Apart from a couple of engaging museums, Yamagata's prime attraction is
as a base for the atmospheric temples of Yamadera and Zao Onsen . Zao-san
provides excellent summer hiking, while winter transforms these
mountains into one of Japan's top three ski resorts, known for its deep
snow and beguiling "snow monsters" - fir trees engulfed in wind-sculpted
ice and snow.
The City
Central Yamagata occupies a grid of streets lying northeast of the train
station. Its southern boundary is Ekimae-dori, a broad avenue leading
straight from the station as far as the Hotel Castle , from where the
main shopping street, Nanokamachi-dori, strikes north to the former
Prefectural Office, one of the city's main sights. The district's west
side is bounded by the train tracks and Kajo-koen, an area of gardens
and sports facilities created on the site of Yamagata castle, where
there's a moderately interesting municipal museum. Pottery enthusiasts
might like to wander the picturesque lanes of Hirashimizu village, on
Yamagata's southeastern outskirts, and visit some of the workshops
clustered in the narrow valley. In early August (5-7), the city turns
out for its major festival , the Hanagasa Matsuri, during which yukata -clad
women wielding flowery hats perform a slow graceful dance.
An imposing, European-style building of stone and ornate stucco
dominates the north end of Nanokamachi-dori, some twenty minutes' walk
from the station. Originally built in 1911, the interior of this former
Prefectural Office (Tues-Sun 9am-4.30pm; free) has been magnificently
restored, particularly the third floor with its parquet-floored dining
room and elegant Assembly Hall. As you walk through, don't forget to
look up at the ceilings' spectacular plasterwork - it was all
handcrafted by one man at the rate of 15cm per day.

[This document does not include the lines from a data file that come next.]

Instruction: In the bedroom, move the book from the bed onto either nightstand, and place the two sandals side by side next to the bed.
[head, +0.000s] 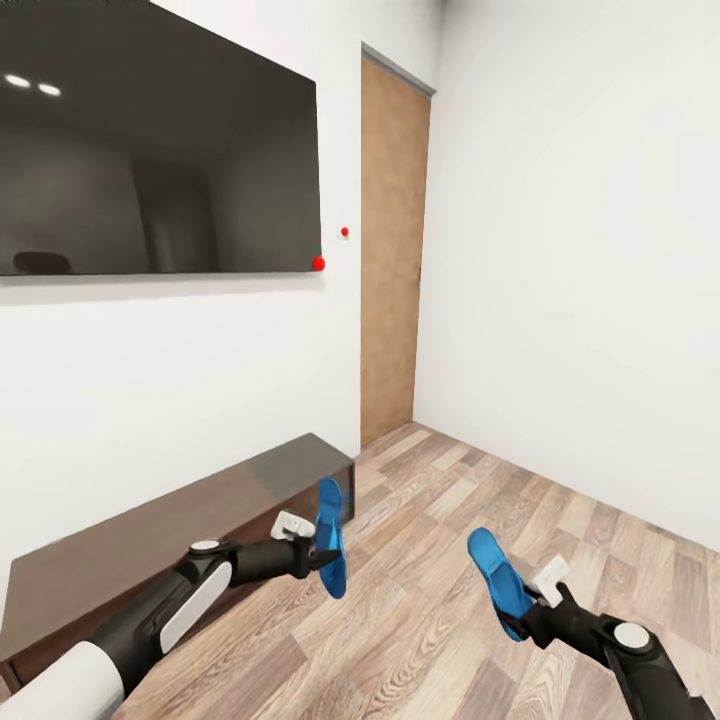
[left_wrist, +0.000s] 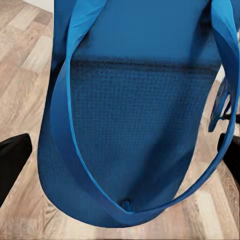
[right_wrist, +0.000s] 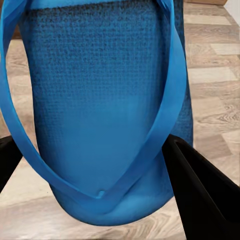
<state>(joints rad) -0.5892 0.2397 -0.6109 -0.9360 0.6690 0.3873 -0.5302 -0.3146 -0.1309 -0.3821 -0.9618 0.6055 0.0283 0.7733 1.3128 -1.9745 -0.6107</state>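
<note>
1. Two bright blue flat sandals were off the floor, one in each gripper: the left gripper (head: 312, 556) held the left-hand blue sandal (head: 330, 537) nearly on edge, its long sole running up and down, and the right gripper (head: 532, 606) held the right-hand blue sandal (head: 499, 582) tilted, toe end raised toward the room.
2. Each gripper was closed on its sandal at one end of the sole, so most of the sole stuck out beyond the fingers; this probably kept the pair clear of the wood-plank floor (head: 480, 560) while the robot travelled.
3. Seen from the left wrist, the textured blue footbed (left_wrist: 135, 125) and its thong strap (left_wrist: 65, 125) hung between the dark fingers (left_wrist: 12, 162), with planks behind.
4. Seen from the right wrist, the other sandal's footbed (right_wrist: 100, 100) sat against a black finger (right_wrist: 200, 190), the grip looking firm.
5. Ahead stood a white wall with a large dark wall-mounted screen (head: 150, 140), a long dark glossy bench-like unit (head: 160, 540) beneath it, and a tall tan wooden door (head: 392, 250) in the corner.
6. By my judgement the sandal step was mid-carry: both were picked up but not yet set side by side, and the robot would need to turn to find a spot on the floor.
</note>
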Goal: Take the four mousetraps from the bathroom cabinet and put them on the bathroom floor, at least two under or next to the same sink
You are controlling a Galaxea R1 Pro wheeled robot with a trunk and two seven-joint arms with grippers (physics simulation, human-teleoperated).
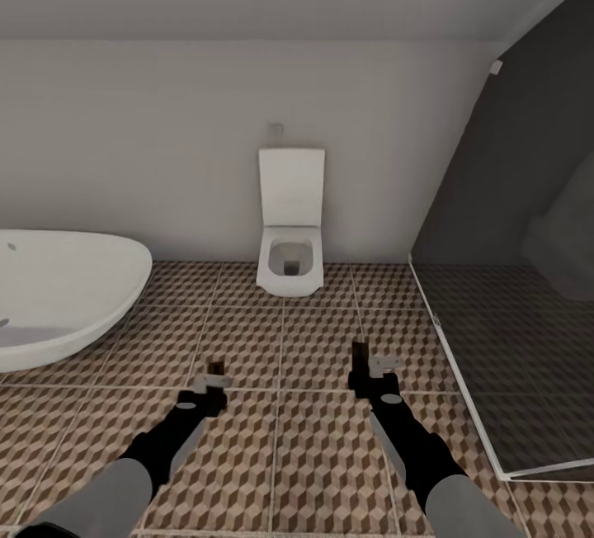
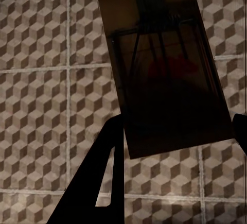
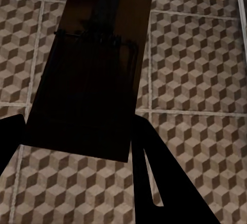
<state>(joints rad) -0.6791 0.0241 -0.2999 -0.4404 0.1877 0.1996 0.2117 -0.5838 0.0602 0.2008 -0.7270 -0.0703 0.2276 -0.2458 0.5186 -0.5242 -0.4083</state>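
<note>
left gripper (image 1: pixel 216 379) clamped on a mousetrap (image 2: pixel 170 74) | right gripper (image 1: pixel 367 373) gripping another mousetrap (image 3: pixel 90 74) | both held above the patterned floor (image 1: pixel 280 439) | toilet (image 1: pixel 289 228) ahead, bathtub (image 1: pixel 58 294) off left

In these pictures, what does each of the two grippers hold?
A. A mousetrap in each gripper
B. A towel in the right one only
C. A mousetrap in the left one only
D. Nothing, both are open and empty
A: the left wrist view shows a mousetrap between the left gripper fingers, and the right wrist view shows another mousetrap in the right gripper, both above the tiled floor.
</note>
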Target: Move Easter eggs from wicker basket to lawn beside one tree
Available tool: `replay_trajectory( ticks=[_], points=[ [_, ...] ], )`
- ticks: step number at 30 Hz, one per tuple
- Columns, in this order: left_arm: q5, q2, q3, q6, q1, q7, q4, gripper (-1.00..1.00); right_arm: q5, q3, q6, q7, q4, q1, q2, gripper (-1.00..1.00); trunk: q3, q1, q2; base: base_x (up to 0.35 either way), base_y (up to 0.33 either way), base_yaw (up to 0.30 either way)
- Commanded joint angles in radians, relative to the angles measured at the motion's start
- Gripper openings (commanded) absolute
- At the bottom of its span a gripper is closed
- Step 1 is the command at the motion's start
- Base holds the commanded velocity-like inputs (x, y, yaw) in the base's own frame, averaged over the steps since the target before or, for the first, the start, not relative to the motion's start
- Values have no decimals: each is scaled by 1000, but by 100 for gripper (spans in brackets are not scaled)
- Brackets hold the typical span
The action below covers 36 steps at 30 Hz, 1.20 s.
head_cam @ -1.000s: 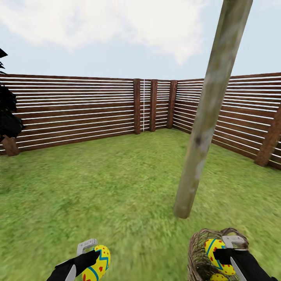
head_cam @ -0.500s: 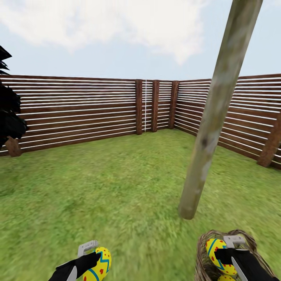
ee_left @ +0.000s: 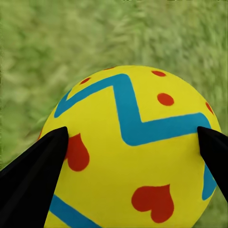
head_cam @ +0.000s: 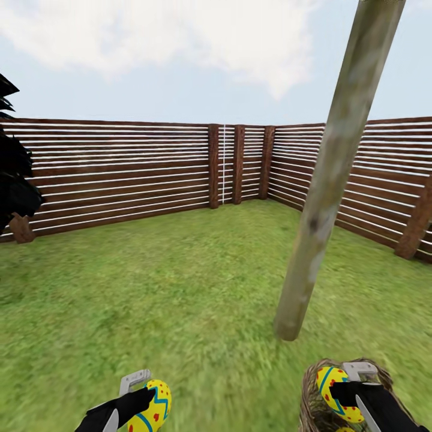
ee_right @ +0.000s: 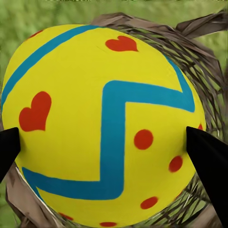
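Overhead tree, wrists (close) gripped eggs

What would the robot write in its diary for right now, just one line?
left gripper: shut on egg over lawn | right gripper: shut on second egg above wicker basket | tree trunk close ahead

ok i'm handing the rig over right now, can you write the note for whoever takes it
Left gripper: jaws shut on an Easter egg, held above the lawn.
Right gripper: jaws shut on a second egg, held just over the wicker basket.
The basket sits on the grass close to the pale tree trunk, on its near side. Whether the third egg is in the basket cannot be seen now.
Done: two eggs gripped.
Left: set both down beside this trunk, then check the basket for the third and place it there too.
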Motion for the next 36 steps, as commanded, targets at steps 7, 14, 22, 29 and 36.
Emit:
replay_trajectory(
  ticks=[7,14,22,29,36],
  points=[
    [5,-1,8,9,0,-5,-2,-100,-7,2,4,-4,-1,0,0,-100,21,-27,49,0,0,0],
    [5,-1,8,9,0,-5,-2,-100,-7,2,5,-3,-1,0,-1,-100,43,-54,98,0,0,0],
    [14,1,11,6,-1,-11,-3,-100,-7,2,5,-4,-1,0,0,-100,59,-73,133,0,25,0],
    [6,0,9,8,-1,-8,-2,-100,-6,1,5,-4,-1,0,-1,-100,59,-73,133,0,316,0],
    [5,0,8,8,-1,-8,-2,-100,-6,1,5,-4,0,0,-1,-100,59,-73,133,0,334,0]
  ],
)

From the Prefectural Office, head southwest to the Yamagata Art Museum
(Tues-Sun 10am-5pm; ¥500-1000 according to the exhibition) beside the
castle walls. This modern museum boasts a small collection of major
European names, such as Picasso, Chagall, Renoir and Monet, but unless
there's a special exhibition of interest it's not really worth the
entrance fee. Instead, cross the train tracks to the entrance to
Kajo-koen by its beautifully restored East Gate, the only remnant of the
former castle. Inside the park, turn left and you'll come to the City
Museum (Tues-Sun 9am-4.30pm; ¥200), occupying a delightful,
multicoloured clapboard building. Erected in 1878, the museum originally
served as the town's main hospital and its exhibits include a fearsome
array of early medical equipment and anatomical drawings, including a
guide to pregnancy rendered as woodblock prints. There's also a room
devoted to an Austrian, Dr Albert von Roretz, who came here in 1880 and
spent two years instructing local doctors in the ways of Western
medicine.
Though Hirashimizu lies on the city's southeastern outskirts, this
pretty little pottery village has a surprisingly rural atmosphere.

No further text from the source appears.